The problem »
Output the entire listing without altering anything.

──────

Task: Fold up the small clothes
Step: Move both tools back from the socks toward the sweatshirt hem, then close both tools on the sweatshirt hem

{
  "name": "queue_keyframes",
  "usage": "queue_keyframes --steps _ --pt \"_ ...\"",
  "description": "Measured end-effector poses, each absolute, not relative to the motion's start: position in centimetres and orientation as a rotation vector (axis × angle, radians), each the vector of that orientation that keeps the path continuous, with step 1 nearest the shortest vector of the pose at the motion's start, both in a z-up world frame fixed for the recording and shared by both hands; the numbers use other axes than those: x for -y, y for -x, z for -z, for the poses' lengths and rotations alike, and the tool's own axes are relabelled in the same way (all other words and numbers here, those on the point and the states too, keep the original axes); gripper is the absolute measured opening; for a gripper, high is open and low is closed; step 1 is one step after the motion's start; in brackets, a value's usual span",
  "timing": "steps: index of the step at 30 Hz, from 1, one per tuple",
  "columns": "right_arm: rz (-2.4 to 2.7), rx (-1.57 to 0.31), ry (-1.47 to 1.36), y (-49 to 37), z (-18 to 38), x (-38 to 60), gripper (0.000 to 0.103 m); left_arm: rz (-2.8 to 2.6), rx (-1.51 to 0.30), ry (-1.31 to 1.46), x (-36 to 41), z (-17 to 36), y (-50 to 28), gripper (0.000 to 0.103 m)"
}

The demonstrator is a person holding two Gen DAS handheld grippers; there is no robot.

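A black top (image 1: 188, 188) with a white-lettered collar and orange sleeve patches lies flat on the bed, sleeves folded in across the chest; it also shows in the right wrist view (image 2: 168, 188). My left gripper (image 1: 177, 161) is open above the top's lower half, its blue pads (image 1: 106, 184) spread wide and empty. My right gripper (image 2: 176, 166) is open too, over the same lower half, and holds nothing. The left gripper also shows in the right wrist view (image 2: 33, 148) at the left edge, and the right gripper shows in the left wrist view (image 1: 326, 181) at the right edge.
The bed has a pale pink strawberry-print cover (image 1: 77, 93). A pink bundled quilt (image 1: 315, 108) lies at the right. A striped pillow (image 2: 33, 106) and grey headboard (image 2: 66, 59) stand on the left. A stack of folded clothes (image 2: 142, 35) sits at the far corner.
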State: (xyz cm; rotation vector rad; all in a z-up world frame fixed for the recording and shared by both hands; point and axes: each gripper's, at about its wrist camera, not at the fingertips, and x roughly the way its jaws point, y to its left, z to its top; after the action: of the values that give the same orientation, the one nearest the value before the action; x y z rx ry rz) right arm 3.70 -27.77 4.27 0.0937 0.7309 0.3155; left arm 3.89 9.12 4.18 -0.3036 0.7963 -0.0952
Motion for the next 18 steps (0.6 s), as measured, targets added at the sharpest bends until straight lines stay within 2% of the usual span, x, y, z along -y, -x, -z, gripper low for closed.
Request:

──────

Solution for this problem »
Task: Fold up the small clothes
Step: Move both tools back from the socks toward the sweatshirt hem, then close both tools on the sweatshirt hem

{
  "name": "queue_keyframes",
  "usage": "queue_keyframes --steps _ --pt \"_ ...\"",
  "description": "Measured end-effector poses, each absolute, not relative to the motion's start: position in centimetres and orientation as a rotation vector (axis × angle, radians), each the vector of that orientation that keeps the path continuous, with step 1 nearest the shortest vector of the pose at the motion's start, both in a z-up world frame fixed for the recording and shared by both hands; the numbers use other axes than those: x for -y, y for -x, z for -z, for the poses' lengths and rotations alike, and the tool's own axes are relabelled in the same way (all other words and numbers here, those on the point and the states too, keep the original axes); gripper is the absolute measured opening; for a gripper, high is open and low is closed; step 1 is one step after the motion's start; in brackets, a value's usual span",
  "timing": "steps: index of the step at 30 Hz, from 1, one per tuple",
  "columns": "right_arm: rz (-2.4 to 2.7), rx (-1.57 to 0.31), ry (-1.47 to 1.36), y (-49 to 37), z (-18 to 38), x (-38 to 60), gripper (0.000 to 0.103 m); left_arm: rz (-2.8 to 2.6), rx (-1.51 to 0.30), ry (-1.31 to 1.46), x (-36 to 41), z (-17 to 36), y (-50 to 28), gripper (0.000 to 0.103 m)"
}

The demonstrator is a person holding two Gen DAS handheld grippers; there is no robot.

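A black top (image 1: 188, 188) with a white-lettered collar and orange sleeve patches lies flat on the bed, sleeves folded in across the chest; it also shows in the right wrist view (image 2: 168, 188). My left gripper (image 1: 177, 161) is open above the top's lower half, its blue pads (image 1: 106, 184) spread wide and empty. My right gripper (image 2: 176, 166) is open too, over the same lower half, and holds nothing. The left gripper also shows in the right wrist view (image 2: 33, 148) at the left edge, and the right gripper shows in the left wrist view (image 1: 326, 181) at the right edge.
The bed has a pale pink strawberry-print cover (image 1: 77, 93). A pink bundled quilt (image 1: 315, 108) lies at the right. A striped pillow (image 2: 33, 106) and grey headboard (image 2: 66, 59) stand on the left. A stack of folded clothes (image 2: 142, 35) sits at the far corner.
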State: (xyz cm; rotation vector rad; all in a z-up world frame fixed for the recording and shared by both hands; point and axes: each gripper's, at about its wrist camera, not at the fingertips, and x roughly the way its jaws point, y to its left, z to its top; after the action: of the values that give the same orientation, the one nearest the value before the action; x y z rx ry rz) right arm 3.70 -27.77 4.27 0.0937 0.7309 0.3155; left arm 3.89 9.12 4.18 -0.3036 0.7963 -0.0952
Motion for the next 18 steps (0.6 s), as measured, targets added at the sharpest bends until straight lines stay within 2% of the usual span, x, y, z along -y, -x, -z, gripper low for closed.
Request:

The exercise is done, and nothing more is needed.